PCI-E 1.x: 250MB/s per direction
PCI-E 2.0 500MB/s per direction.
Hooray!
it at least gives you enough performance for one sata-III device to almost max out the lane.
"better than what the other guys did!" doesnt work so well on the box.
2 paper cups and a piece of string.
while its a copout, i do agree that 500MB/s is indeed enough for 2 current SSD's. (but then again, that would work out fine on sata II anyway)
Well Sata rev3 isn't either, so i guess that evens things out.
It's not a perfect solution because that PLX chip has added latency.
That said, the fact that the P55 chipset doesn't have PCI-E 2.0 is a serious backdraw.
Any one have a idea what the micro switch is\does next to the 24pin ?.
I absolutely love the layout of this board. Think I may be watching this board for my i5 upgrade.
their "perfect solution" is quite a shit move.
native support is almost always better.
The PCIe 3.0 specification eliminates the 20% overhead and it's rated at 1000MB/s per lane.
I don't have exact data for SATA, but SMART and other things like that will take some of the bandwidth away. But you shouldn't be so afraid of SATA2 (or 3Gb/s). 3Gb/s is 3000Mb/s that is 375MB/s. Considering a 20% overhead (larger then I think it actually is for SATA II) we still come up at 300MB/s. And usually you get 6 native SATA ports on a MB, so that's 1800MB/s just for hard drives (or SSDs).
SATA III promises 6Gb/s, so that's 750MB/s. Six SATA III ports should have a total of 4500 MB/s... that's 4.5 GB/s bandwidth... that's a lot for a current mainstream motherboard.

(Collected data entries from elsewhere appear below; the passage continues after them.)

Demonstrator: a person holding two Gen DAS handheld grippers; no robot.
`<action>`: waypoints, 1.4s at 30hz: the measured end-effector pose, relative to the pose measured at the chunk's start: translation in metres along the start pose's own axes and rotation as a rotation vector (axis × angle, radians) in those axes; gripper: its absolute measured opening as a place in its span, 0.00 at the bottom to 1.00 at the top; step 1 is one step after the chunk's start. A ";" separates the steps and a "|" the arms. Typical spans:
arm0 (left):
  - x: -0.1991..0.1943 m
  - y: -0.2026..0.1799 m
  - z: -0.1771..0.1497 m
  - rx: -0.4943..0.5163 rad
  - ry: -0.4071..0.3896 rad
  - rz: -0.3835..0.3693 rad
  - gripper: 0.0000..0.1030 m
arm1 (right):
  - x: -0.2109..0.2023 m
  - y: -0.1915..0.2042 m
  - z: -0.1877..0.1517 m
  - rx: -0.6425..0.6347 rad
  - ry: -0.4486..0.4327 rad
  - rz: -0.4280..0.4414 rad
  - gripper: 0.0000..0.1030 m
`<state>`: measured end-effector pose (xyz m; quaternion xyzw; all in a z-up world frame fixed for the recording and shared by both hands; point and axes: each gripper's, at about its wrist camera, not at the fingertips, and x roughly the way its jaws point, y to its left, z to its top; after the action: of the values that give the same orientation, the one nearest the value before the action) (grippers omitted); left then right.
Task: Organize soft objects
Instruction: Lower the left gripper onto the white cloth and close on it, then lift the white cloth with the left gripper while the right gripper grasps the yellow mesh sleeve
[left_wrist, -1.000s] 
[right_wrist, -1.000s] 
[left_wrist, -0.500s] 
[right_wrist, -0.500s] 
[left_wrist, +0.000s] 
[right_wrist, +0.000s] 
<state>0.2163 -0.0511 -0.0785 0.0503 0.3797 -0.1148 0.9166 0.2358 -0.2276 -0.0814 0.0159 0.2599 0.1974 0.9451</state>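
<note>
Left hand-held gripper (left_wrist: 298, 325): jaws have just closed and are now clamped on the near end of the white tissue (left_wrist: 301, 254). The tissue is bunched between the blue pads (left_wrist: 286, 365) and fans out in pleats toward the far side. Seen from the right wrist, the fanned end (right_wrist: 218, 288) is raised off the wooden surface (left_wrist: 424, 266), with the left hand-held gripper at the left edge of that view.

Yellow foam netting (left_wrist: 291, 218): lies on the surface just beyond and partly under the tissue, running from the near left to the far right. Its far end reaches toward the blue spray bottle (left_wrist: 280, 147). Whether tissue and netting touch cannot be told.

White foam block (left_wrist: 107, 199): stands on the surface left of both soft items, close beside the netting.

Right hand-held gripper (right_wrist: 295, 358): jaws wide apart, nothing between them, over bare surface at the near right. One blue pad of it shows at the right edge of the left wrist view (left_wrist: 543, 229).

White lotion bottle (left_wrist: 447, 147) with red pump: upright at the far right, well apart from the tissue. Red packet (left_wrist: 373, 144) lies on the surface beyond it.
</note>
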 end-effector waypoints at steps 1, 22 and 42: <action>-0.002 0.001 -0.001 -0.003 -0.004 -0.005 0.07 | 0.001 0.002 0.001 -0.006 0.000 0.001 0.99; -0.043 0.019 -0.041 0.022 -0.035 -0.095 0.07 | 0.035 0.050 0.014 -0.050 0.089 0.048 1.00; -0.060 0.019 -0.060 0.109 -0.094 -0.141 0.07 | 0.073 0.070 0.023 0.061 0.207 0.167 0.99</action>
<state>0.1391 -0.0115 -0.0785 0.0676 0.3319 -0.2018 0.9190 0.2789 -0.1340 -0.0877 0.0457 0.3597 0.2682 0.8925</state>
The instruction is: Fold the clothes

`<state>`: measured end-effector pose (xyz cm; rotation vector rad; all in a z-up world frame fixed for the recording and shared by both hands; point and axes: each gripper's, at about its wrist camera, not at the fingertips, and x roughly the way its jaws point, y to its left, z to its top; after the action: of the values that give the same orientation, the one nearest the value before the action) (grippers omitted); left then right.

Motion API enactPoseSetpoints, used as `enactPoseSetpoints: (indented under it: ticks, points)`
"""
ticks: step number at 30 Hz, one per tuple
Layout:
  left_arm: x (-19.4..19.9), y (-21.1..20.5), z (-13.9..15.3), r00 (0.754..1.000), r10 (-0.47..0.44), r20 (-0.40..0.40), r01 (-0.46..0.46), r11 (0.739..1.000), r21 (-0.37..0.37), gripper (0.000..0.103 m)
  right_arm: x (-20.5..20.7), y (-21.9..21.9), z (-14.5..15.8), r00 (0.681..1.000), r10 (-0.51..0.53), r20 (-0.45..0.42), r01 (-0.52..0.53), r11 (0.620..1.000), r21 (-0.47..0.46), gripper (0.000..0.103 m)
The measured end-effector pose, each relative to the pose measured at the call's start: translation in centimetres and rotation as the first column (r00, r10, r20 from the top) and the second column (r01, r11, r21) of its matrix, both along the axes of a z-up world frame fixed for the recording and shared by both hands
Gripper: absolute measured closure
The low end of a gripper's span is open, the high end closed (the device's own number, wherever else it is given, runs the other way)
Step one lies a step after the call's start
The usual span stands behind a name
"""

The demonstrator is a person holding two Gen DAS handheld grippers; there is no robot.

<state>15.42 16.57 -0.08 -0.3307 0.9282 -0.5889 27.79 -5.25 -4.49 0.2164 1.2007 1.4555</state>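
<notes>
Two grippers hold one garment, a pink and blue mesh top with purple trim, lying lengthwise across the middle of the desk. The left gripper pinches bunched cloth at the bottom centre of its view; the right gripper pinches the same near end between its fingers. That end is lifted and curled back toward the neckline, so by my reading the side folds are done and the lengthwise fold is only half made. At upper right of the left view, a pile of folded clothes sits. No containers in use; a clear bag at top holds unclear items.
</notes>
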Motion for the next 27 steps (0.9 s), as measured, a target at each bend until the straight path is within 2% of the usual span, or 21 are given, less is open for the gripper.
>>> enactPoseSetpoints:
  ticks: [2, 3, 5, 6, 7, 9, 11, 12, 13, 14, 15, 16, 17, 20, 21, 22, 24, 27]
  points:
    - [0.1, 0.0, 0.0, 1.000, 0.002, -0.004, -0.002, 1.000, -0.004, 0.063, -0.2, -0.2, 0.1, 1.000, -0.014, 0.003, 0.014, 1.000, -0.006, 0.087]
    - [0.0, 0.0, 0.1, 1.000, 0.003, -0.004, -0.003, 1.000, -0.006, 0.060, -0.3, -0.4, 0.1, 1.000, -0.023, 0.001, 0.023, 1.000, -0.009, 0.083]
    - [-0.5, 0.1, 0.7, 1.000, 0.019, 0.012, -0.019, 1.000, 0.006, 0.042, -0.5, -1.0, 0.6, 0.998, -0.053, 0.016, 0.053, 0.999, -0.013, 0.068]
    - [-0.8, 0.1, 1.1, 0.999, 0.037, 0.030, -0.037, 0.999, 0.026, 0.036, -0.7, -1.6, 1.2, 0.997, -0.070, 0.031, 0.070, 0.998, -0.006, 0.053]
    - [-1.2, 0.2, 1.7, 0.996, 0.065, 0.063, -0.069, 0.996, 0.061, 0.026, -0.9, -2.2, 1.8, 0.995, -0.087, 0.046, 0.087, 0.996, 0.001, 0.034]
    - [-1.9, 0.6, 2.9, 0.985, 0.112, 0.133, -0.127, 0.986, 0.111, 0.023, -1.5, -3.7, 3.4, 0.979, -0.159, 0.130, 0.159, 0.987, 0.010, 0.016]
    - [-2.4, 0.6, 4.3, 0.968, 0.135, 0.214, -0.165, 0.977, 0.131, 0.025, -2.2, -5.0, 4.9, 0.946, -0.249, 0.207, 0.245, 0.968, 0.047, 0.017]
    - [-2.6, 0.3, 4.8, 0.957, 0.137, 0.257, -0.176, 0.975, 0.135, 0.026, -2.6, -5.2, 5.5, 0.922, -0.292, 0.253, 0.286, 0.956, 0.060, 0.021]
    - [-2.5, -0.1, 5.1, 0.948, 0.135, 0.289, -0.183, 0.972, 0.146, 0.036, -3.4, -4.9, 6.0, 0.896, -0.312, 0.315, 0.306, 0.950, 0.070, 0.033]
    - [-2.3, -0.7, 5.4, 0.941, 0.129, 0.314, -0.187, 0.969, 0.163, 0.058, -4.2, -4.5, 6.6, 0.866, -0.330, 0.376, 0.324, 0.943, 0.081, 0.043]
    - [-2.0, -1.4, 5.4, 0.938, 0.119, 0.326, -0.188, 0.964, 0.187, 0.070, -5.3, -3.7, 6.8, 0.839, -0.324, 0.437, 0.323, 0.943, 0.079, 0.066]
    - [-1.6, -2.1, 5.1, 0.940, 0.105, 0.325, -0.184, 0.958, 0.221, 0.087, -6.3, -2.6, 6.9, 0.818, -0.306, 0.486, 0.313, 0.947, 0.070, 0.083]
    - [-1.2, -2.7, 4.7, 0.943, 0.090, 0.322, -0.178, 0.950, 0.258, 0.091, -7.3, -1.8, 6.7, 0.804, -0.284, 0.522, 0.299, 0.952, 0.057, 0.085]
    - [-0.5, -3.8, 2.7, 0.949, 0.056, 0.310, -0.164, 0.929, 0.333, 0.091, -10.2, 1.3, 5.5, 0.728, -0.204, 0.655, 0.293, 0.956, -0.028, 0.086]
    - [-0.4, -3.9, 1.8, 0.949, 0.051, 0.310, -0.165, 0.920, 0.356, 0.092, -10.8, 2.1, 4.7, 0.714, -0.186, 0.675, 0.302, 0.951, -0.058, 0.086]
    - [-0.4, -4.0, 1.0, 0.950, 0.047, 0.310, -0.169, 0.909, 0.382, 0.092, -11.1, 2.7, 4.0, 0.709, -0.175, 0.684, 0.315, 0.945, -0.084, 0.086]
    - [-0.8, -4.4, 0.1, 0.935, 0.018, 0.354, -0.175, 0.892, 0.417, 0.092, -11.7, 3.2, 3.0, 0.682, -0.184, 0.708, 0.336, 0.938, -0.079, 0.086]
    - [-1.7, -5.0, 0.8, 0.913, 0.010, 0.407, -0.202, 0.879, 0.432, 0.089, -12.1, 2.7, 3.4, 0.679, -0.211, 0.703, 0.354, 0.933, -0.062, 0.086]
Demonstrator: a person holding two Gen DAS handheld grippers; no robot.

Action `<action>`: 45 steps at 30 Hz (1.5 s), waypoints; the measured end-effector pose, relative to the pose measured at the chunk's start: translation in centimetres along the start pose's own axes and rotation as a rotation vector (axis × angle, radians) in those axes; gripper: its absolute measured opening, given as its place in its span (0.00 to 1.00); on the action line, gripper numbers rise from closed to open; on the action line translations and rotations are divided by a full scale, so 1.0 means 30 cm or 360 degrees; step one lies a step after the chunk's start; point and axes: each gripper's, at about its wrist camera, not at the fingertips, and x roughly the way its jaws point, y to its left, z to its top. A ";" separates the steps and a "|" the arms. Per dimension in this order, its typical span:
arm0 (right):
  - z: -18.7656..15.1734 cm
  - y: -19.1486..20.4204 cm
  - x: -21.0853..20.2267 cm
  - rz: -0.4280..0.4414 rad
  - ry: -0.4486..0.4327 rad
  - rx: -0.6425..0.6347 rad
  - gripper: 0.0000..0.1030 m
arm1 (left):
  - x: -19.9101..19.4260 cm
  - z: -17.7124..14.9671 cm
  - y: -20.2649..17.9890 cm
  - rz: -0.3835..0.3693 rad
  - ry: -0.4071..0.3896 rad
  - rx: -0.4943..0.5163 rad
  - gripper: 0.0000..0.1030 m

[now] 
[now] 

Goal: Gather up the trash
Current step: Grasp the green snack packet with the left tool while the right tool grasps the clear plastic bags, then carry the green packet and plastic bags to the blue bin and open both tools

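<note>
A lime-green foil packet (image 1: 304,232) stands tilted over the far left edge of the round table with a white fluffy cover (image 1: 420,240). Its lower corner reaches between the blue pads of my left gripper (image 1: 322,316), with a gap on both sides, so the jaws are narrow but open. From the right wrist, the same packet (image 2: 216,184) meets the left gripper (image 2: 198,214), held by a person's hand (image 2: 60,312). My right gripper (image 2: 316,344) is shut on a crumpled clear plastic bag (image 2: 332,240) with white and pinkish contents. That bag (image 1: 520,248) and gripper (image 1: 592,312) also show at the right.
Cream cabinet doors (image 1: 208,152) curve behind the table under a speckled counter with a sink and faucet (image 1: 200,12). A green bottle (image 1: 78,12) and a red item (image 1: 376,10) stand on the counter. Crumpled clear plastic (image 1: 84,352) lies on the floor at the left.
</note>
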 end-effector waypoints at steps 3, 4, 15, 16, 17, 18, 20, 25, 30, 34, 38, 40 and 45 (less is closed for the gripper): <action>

unless, my alternative theory about how SATA is that it is PER CONTROLLER, so you have 1.5/3/6Gbps, so you might have 4 or 6 sata slots, but they share that bandwidth? it would make sense then. maybe I should visit wikipedia.org. . . brb. . .
The best SSDs do around 220MB/s - and they're getting faster rapidly. Remember that this tech takes years to spread around in systems, better to release the ports before the drives so that people can actually use it when they need it.